Re: Inertia matrix representation

Post by mac_the_bike »

You are doing the rotation incorrectly, what you want is:

m90 = R(T) * mo * R

(T) is transposed

R is a 3x3 matrix which contains the direction cosines of the axes systems as rows.

If you set :

Code: Select all

      | 0,  1,  0 |
R  =  |-1,  0,  0 |
      | 0,  0,  1 |
then you get your answer.

Using a Right Handed Coordinate system.
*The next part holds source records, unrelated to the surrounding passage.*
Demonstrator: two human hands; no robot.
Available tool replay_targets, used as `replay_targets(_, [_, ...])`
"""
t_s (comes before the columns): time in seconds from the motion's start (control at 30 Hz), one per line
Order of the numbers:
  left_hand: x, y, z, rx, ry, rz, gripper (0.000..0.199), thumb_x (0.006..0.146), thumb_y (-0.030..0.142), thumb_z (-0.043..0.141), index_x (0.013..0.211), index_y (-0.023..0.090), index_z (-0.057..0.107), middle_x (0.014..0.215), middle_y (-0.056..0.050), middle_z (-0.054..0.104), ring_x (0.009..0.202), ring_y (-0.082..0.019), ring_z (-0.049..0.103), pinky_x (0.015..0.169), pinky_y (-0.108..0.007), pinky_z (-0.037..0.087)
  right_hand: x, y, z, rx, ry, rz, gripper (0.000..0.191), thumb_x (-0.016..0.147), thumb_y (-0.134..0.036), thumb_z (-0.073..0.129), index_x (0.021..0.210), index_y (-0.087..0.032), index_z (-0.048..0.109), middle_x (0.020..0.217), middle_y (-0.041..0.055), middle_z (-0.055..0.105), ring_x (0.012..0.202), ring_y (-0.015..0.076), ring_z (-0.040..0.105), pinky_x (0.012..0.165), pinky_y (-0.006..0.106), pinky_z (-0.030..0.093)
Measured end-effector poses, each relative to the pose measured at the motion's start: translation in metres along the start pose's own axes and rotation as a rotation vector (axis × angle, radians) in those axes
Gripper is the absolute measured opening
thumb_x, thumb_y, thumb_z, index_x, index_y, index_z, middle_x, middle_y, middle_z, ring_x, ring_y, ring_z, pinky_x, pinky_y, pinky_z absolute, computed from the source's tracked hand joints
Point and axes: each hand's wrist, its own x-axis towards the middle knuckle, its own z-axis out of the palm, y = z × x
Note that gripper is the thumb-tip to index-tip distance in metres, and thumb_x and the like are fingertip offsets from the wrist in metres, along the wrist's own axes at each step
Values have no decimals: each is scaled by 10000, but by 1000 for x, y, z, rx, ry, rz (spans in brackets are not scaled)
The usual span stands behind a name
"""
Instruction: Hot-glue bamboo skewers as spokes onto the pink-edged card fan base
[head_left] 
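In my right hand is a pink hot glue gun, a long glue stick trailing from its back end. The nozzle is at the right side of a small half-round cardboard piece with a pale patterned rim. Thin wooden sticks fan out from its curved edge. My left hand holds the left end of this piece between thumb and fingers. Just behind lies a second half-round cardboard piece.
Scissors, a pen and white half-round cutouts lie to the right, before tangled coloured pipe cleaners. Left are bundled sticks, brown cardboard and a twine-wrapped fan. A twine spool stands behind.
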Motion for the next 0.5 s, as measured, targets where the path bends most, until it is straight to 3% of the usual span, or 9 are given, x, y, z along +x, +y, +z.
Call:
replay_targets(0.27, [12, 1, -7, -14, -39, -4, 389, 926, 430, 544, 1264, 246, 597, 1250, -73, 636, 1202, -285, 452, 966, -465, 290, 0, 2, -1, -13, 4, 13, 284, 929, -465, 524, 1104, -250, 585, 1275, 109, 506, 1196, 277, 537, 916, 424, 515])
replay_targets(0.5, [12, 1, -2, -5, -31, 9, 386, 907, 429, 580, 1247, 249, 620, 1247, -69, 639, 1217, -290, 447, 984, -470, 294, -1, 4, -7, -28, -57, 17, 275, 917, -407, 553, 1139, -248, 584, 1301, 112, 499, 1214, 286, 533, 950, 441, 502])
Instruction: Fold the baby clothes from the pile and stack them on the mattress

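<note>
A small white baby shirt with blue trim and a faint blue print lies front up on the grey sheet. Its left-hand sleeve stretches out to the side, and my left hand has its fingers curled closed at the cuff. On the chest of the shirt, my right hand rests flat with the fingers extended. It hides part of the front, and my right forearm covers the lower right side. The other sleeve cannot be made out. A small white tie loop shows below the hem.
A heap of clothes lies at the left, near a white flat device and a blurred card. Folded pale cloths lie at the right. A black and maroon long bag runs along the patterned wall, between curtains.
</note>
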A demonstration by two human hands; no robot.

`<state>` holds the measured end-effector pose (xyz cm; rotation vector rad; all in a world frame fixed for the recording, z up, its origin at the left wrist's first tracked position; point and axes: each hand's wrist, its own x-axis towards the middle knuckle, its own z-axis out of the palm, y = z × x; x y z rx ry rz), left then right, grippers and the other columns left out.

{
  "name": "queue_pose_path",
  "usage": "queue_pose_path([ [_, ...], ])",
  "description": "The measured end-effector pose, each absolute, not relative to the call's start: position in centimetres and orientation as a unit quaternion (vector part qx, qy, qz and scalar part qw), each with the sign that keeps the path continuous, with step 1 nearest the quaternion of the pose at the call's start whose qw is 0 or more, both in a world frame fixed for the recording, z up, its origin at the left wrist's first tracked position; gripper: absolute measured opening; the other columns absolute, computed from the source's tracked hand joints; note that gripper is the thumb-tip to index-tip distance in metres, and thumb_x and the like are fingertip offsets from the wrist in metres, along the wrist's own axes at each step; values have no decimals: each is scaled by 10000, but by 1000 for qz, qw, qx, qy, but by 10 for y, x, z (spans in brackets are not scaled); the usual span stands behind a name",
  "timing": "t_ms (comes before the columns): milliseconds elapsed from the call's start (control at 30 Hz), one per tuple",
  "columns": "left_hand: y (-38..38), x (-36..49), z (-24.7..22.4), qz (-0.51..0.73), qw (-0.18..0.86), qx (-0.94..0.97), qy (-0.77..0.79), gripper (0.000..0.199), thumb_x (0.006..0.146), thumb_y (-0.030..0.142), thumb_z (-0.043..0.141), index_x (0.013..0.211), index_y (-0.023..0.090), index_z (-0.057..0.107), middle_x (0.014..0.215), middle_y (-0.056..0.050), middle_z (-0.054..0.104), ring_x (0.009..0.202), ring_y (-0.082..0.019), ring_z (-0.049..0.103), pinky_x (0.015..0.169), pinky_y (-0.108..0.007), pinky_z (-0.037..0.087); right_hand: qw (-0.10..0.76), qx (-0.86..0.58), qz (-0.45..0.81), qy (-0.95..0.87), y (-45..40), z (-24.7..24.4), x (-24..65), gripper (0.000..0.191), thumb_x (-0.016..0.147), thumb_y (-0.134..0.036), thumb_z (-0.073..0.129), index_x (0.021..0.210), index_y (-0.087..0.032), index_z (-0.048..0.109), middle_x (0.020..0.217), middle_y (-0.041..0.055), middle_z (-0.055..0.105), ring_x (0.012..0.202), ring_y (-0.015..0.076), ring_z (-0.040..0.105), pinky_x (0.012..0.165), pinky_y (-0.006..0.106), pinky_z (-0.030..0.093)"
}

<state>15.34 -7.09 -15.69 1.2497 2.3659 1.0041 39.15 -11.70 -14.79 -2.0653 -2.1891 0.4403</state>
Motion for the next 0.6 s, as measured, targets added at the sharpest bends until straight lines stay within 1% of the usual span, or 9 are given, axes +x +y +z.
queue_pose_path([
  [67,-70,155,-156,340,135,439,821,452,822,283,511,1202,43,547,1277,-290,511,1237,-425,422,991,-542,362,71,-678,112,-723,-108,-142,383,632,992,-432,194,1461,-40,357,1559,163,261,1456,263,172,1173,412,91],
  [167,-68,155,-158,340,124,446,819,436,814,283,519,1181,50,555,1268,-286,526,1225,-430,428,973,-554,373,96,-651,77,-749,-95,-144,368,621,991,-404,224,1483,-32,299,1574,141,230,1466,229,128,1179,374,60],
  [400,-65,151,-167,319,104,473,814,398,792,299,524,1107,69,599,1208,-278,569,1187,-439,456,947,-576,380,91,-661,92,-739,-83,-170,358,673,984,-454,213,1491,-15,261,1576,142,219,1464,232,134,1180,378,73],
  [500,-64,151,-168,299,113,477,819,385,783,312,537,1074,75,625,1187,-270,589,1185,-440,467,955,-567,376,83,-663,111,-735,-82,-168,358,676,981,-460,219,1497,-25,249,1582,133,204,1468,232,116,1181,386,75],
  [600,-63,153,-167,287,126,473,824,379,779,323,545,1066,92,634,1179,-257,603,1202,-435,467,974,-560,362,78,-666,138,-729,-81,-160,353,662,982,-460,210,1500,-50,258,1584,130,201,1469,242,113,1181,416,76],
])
In your example, there is a rotation of 90 degrees about the z-axis, in a right handed direction.
If the new rotated axes are called (p,q,r), then we can write:

Code: Select all

|p|     | 0,  1,  0 |  |x|
|q|  =  |-1,  0,  0 |  |y|
|r|     | 0,  0,  1 |  |z|
p is parallel to y and in the same direction.
q is parallel to x but in the opposite direction.
r is parallel to z and in the same direction.

R(T) is the inverse of R, for all angles.
dpoen
Posts: 49
Joined: Wed Feb 02, 2022 10:26 pm

Re: Inertia matrix representation

Post by dpoen »

Dang ! Should have work my maths !

Thanks a lot for the complete explanation, that should indeed solve my troubles !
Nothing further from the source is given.